TASK |
Could you please retype all of the data below exactly?

DATA SEGMENT |
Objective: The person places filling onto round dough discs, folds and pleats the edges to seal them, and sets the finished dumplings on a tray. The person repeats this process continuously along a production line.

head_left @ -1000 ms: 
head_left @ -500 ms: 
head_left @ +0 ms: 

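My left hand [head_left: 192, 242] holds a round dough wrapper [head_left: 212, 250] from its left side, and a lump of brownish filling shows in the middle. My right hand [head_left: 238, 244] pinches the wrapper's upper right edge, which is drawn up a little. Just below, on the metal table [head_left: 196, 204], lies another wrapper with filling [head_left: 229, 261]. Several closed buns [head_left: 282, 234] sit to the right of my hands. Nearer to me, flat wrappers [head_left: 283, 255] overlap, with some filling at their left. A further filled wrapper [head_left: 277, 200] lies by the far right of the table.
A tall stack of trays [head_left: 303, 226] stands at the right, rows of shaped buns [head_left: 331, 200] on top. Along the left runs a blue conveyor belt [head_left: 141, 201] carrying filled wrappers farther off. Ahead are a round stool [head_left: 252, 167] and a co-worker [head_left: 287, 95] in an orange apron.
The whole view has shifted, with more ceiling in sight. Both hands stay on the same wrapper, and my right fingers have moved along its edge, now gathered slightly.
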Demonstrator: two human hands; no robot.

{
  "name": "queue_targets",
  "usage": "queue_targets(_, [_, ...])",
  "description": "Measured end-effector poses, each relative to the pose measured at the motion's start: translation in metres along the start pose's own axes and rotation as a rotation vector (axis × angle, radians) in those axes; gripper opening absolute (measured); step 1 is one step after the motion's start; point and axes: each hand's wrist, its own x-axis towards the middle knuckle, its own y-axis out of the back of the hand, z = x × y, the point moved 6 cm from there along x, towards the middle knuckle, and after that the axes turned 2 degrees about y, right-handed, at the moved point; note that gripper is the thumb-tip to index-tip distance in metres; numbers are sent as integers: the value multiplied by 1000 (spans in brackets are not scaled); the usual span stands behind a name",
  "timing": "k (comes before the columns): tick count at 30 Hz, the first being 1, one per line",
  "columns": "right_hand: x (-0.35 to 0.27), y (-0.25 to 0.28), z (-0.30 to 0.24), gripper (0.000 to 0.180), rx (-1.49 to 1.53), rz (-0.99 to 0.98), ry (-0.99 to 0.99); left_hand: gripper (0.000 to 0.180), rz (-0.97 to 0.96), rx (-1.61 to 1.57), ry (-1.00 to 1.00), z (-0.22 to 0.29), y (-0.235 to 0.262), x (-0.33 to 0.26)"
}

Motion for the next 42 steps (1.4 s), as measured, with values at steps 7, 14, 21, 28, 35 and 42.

RESPONSE TO THIS TASK |
Objective: The person places filling onto round dough discs, folds and pleats the edges to seal them, and sets the finished dumplings on a tray. The person repeats this process continuously along a production line.

head_left @ -1000 ms: 
head_left @ -500 ms: 
head_left @ +0 ms: 

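My left hand [head_left: 192, 242] holds a round dough wrapper [head_left: 212, 250] from its left side, and a lump of brownish filling shows in the middle. My right hand [head_left: 238, 244] pinches the wrapper's upper right edge, which is drawn up a little. Just below, on the metal table [head_left: 196, 204], lies another wrapper with filling [head_left: 229, 261]. Several closed buns [head_left: 282, 234] sit to the right of my hands. Nearer to me, flat wrappers [head_left: 283, 255] overlap, with some filling at their left. A further filled wrapper [head_left: 277, 200] lies by the far right of the table.
A tall stack of trays [head_left: 303, 226] stands at the right, rows of shaped buns [head_left: 331, 200] on top. Along the left runs a blue conveyor belt [head_left: 141, 201] carrying filled wrappers farther off. Ahead are a round stool [head_left: 252, 167] and a co-worker [head_left: 287, 95] in an orange apron.
The whole view has shifted, with more ceiling in sight. Both hands stay on the same wrapper, and my right fingers have moved along its edge, now gathered slightly.
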Demonstrator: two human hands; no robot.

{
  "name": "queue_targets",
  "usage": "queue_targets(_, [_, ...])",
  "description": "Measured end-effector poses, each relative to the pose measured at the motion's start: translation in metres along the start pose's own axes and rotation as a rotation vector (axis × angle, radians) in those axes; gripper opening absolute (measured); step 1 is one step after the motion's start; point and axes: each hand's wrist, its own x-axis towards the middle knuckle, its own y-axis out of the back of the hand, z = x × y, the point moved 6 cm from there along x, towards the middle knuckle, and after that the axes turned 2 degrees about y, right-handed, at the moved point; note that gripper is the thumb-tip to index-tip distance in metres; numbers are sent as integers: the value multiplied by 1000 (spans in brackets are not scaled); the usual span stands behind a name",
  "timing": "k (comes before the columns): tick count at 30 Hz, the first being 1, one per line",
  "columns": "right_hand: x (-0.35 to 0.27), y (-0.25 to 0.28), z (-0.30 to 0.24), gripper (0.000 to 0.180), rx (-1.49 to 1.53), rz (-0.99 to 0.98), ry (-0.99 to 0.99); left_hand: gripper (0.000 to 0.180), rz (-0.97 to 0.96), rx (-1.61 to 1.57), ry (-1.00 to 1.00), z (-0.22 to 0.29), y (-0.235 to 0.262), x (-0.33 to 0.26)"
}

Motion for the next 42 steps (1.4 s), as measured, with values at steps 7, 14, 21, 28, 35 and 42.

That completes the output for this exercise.